Archive for MetaFieldmethods

Transliteration as Poor Man’s Translation

Here’s a thought I’ve never gotten around to implementing or really trying out.

Transliteration is the process of converting text in one script into another script. Here’s an example from Wikipedia: Greek -> English:

Greek Script: Ελληνική Δημοκρατία
Transcription: Ellēnikē Dēmokratia
Transliteration: Elliniki Dimokratia

The details of such conversion are pretty complex — there are two distinct systems of conversion here. The Wikipedia article tries to maintain a distinction between “transcription” and “transliteration,” but whatever, you get the idea: convert from one writing system to another.

Now, let’s suppose you have reason to believe, as blogger Ethan Zuckerman recently did, that there is an article written about you in a language you don’t know :

…two days ago, when ego-surfing Technorati, I discovered that a Saudi blogger had linked to me, mentioning that an interview with me had just been published in Al-Hayat. I can’t read Arabic, but the few English phrases in the piece connected to topics I’m deeply interested in. So hey, perhaps it was an interview with me.

Let’s imagine Ethan wasn’t fortunate enough to find an Arabic blogger to translate the article for him (which he in fact was in this instance). Is there some way that he might be able to determine if his name is in the thing at all?

Maybe so, using automated transliteration (or transcription, whatever!) and a bit of fuzzy matching.
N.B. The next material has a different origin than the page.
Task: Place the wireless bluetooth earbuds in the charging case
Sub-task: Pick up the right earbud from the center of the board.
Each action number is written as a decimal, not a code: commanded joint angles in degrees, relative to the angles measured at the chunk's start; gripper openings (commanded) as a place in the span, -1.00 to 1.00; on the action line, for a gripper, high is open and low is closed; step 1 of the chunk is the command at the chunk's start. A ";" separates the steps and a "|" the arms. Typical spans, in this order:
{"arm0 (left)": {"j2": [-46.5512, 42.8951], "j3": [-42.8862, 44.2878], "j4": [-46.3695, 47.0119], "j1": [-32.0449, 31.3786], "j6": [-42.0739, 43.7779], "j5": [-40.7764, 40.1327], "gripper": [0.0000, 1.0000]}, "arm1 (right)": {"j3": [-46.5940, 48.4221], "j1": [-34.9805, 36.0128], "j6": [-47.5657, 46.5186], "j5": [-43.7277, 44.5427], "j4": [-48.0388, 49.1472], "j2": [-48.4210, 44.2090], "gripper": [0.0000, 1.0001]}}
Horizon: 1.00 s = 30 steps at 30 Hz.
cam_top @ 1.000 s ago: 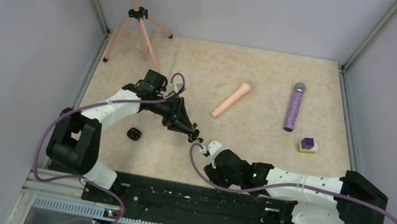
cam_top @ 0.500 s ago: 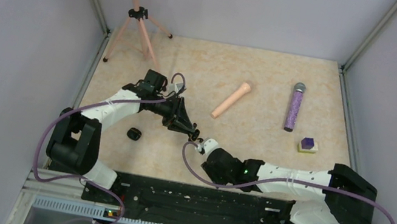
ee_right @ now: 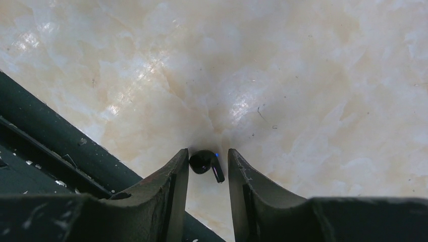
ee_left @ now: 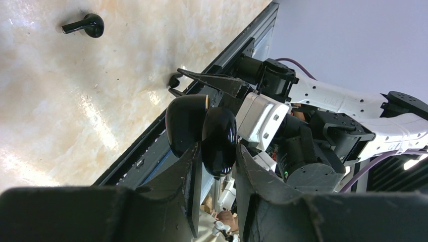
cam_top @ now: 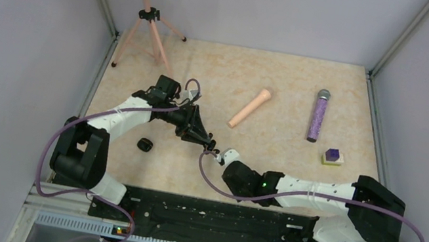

When you get right down to it, the basic operation in transliteration is just making a bunch of substitutions. As with many tasks related to language processing, the best first step is often to simply think of what you’d do if you had to accomplish the task by hand.

Well, let’s say you were going to work with that Greek up there.

Ελληνική Δημοκρατία
Elliniki Dimokratia

(I picked the simpler transliteration system.)

Anyone can do a little inspection and make an educated guess as to which letter corresponds to which… something like this:

Ε E
λ l
λ l
η i
ν n
ι i
κ k
ή i

Δ D
η i
μ m
ο o
κ k
ρ r
α a
τ t
ί i
α a

And of course we’ll need more such pairs to figure out all the letters, but that’s not hard to find. In fact, we could just cut and paste 30 or 40 words from Wikipedia. (Say, city names Αθήνα Athína; Θεσσαλονίκη Thessaloníki; Πελοπόννησος Peloponnesos, etc.)

Once we’ve done that, we can write a simple program which will make those substitutions, and go from one script to the other.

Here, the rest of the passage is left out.